The Effect of Molecular Weight, PK, and Valency on Tumor Biodistribution and Efficacy of Antibody-Based Drugs.

Transl Oncol 2013 1;6(5):562-72. Epub 2013 Oct 1.

CoxV Pfizer Worldwide Research and Development, San Diego, CA.

Poor drug delivery and penetration of antibody-mediated therapies pose significant obstacles to effective treatment of solid tumors. This study explored the role of pharmacokinetics, valency, and molecular weight in maximizing drug delivery. Biodistribution of a fibroblast growth factor receptor 4 (FGFR4) targeting CovX-body (an FGFR4-binding peptide covalently linked to a nontargeting IgG scaffold; 150 kDa) and enzymatically generated FGFR4 targeting F(ab)2 (100 kDa) and Fab (50 kDa) fragments was measured.
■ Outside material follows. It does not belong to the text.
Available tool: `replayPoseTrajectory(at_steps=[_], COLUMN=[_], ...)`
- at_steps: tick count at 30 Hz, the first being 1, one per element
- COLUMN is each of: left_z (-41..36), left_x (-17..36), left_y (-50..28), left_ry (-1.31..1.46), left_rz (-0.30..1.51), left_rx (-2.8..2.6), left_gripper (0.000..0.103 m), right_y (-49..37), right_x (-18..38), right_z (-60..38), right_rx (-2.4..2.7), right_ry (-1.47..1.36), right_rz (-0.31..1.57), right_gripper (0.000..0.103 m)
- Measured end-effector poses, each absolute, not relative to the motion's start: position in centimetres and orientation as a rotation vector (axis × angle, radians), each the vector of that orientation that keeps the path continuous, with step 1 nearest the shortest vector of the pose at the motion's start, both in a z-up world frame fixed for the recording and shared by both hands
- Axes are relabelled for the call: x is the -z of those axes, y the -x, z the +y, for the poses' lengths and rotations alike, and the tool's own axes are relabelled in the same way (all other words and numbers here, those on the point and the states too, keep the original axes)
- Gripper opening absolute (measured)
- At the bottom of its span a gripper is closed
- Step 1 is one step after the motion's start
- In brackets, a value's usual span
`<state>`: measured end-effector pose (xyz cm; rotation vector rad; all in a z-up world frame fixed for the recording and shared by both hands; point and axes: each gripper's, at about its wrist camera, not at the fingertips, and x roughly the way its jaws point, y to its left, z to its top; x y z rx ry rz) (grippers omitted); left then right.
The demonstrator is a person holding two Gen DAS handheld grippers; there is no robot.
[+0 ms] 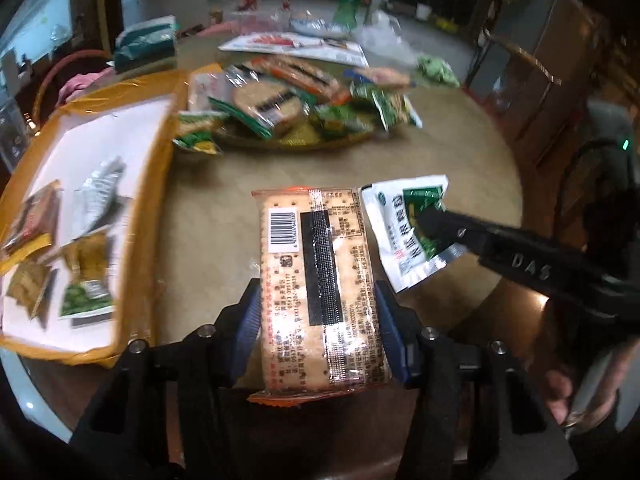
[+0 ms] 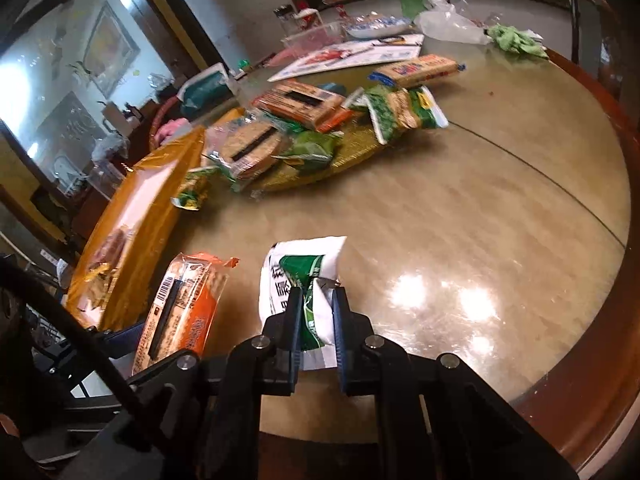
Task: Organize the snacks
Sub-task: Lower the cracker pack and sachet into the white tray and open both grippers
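Note:
My left gripper [image 1: 318, 320] is shut on a cracker pack [image 1: 320, 288] with an orange wrapper and a barcode, held above the round table. The pack also shows in the right wrist view [image 2: 180, 308]. My right gripper [image 2: 316, 312] is shut on a white and green snack packet [image 2: 298, 276], held just right of the cracker pack; the packet also shows in the left wrist view [image 1: 404, 224], with the right gripper [image 1: 430, 220] pinching it. A yellow-rimmed box [image 1: 148, 168] at the left holds several small snack packets.
A woven tray [image 2: 340, 160] in the table's middle holds a pile of cracker and green snack packs [image 1: 280, 100]. Beyond it lie a flat printed bag [image 1: 296, 46], plastic bags, a green bottle [image 1: 350, 0] and a green cloth [image 2: 516, 40]. The table's wooden edge [image 2: 600, 360] curves at right.

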<state>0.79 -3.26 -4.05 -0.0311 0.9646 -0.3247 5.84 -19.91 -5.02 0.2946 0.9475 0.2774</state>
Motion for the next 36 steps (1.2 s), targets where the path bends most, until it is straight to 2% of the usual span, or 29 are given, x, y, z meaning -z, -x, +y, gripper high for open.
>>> replayPoseTrajectory(at_steps=[13, 24, 28, 36], left_z=[6.1, 12.8, 14.7, 17.0], left_x=[-3.9, -7.0, -5.6, 1.0], left_y=[-1.1, -6.7, -9.4, -14.8], left_ry=[0.245, 0.266, 0.305, 0.349], left_rz=[0.805, 0.761, 0.803, 0.949], left_rx=[0.196, 0.080, 0.090, 0.050], left_gripper=[0.056, 0.056, 0.056, 0.056], right_y=[-6.6, -13.8, -16.8, -21.4], right_x=[-0.1, -4.2, -4.3, 0.9], right_z=[-14.2, -6.7, -4.0, 0.5], right_rx=[-0.485, -0.637, -0.620, -0.552], right_ry=[-0.302, -0.294, -0.263, -0.175], right_rz=[0.854, 0.859, 0.866, 0.969], right_gripper=[0.011, 0.011, 0.011, 0.011])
Peak tumor levels were achieved in 1 to 2 hours for Fab and F(ab)2 versus 8 hours for IgG, and the percentage injected dose in tumors was 0.45%, 0.5%, and 2.5%, respectively, compared to 0.3%, 2%, and 6% of their nontargeting controls. To explore the contribution of multivalent binding, homodimeric peptides were conjugated to the different sized scaffolds, creating FGFR4 targeting IgG and F(ab)2 with four peptides and Fab with two peptides. Increased valency resulted in an increase in cell surface binding of the bivalent constructs. There was an inverse relationship between valency and intratumoral drug concentration, consistent with targeted consumption. Immunohistochemical analysis demonstrated increased size and increased cell binding decreased tumor penetration. The binding site barrier hypothesis suggests that limited tumor penetration, as a result of high-affinity binding, could result in decreased efficacy. In our studies, increased target binding translated into superior efficacy of the IgG instead, because of superior inhibition of FGFR4 proliferation pathways and dosing through the binding site barrier. Increasing valency is therefore an effective way to increase the efficacy of antibody-based drugs.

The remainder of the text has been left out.